**Task to complete**
Tell how many lines of the data include the word "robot". Nothing but the number belongs in the answer.

(Collection entries)
----------------

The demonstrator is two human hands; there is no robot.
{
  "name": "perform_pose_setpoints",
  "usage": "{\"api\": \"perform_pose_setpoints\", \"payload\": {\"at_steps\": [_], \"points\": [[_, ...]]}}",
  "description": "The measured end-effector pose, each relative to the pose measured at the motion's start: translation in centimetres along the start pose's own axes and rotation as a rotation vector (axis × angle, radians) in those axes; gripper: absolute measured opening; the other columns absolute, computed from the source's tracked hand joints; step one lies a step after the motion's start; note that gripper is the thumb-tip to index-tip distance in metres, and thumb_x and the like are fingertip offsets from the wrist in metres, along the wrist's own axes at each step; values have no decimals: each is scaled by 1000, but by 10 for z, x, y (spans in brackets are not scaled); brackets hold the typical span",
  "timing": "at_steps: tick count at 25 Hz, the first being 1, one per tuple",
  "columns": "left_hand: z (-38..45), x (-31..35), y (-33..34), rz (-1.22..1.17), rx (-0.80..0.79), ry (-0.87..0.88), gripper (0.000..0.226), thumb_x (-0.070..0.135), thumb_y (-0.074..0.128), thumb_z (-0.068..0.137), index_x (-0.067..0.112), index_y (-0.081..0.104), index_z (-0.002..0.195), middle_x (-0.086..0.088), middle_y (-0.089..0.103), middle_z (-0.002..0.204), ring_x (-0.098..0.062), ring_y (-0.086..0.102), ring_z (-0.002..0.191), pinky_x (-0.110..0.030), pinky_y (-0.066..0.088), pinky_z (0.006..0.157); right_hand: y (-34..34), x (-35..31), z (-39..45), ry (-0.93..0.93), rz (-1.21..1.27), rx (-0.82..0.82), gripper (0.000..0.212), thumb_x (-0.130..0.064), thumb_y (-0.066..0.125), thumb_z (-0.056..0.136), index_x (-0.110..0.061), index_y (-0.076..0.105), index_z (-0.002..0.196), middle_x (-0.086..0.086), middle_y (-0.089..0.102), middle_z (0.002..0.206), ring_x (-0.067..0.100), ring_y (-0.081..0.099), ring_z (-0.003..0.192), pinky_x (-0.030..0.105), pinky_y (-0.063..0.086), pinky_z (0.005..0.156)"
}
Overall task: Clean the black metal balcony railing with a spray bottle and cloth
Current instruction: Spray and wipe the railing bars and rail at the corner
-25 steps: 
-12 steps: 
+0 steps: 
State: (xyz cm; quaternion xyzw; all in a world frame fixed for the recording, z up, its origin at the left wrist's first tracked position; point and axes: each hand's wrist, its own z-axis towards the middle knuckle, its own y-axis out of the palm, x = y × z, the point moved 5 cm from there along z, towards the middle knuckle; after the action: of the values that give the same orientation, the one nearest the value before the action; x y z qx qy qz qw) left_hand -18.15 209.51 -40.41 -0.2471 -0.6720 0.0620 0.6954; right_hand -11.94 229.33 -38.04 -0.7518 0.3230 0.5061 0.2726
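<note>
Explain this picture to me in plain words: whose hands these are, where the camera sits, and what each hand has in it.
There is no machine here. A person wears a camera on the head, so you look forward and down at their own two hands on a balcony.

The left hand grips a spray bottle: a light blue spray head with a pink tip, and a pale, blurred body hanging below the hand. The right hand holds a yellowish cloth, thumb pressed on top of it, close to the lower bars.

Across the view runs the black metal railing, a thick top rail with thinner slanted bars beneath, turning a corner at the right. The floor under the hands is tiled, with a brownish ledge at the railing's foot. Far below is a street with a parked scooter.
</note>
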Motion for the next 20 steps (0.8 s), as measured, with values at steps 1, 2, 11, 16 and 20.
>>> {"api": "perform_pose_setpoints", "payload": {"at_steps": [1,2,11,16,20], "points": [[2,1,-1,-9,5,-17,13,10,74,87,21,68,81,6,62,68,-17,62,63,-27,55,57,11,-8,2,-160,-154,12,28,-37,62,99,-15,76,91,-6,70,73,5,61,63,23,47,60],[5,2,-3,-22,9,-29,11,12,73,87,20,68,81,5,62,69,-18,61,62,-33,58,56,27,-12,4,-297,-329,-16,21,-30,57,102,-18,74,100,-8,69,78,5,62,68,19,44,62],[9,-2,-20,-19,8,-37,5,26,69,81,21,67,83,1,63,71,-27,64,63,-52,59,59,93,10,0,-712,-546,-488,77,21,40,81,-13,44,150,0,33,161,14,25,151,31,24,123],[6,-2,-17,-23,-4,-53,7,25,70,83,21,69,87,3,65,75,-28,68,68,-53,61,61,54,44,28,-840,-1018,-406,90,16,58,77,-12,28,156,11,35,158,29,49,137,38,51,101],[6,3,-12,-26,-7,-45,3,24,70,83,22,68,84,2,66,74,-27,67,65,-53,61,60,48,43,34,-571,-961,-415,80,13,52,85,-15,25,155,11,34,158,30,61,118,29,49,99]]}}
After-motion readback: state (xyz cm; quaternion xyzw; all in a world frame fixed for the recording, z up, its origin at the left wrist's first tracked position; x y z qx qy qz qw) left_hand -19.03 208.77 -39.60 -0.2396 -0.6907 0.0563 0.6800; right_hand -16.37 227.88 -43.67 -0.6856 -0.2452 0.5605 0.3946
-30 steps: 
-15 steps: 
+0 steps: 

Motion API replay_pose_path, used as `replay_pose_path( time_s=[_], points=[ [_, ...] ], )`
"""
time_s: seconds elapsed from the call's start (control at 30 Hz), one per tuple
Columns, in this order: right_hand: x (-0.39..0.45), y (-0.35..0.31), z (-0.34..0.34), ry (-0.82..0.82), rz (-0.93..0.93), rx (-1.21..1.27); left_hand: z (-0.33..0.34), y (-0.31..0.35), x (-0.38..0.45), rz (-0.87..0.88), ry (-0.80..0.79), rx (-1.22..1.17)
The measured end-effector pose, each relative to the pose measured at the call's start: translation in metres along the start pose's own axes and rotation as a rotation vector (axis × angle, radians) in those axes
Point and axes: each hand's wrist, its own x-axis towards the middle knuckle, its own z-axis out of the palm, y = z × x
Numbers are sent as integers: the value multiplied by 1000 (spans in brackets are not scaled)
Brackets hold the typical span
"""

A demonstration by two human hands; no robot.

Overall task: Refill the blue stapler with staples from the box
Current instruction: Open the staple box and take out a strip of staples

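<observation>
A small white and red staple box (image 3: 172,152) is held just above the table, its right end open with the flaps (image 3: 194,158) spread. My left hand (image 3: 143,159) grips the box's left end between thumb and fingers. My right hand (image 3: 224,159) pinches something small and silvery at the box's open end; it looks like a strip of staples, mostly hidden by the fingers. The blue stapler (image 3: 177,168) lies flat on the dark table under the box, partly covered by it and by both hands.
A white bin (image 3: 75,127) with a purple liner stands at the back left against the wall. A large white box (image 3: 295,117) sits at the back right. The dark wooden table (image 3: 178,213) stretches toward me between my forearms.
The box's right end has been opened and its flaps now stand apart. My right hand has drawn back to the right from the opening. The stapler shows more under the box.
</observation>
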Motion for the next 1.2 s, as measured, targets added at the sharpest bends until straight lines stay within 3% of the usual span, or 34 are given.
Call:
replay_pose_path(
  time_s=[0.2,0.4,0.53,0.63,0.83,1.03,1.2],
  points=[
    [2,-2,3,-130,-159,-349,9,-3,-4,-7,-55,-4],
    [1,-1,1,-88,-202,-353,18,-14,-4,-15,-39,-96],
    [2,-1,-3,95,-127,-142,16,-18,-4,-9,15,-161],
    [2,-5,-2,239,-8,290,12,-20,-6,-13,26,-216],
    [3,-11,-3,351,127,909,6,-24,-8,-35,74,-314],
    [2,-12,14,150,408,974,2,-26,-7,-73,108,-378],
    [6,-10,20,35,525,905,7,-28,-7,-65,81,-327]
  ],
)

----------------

**Exercise answer**
2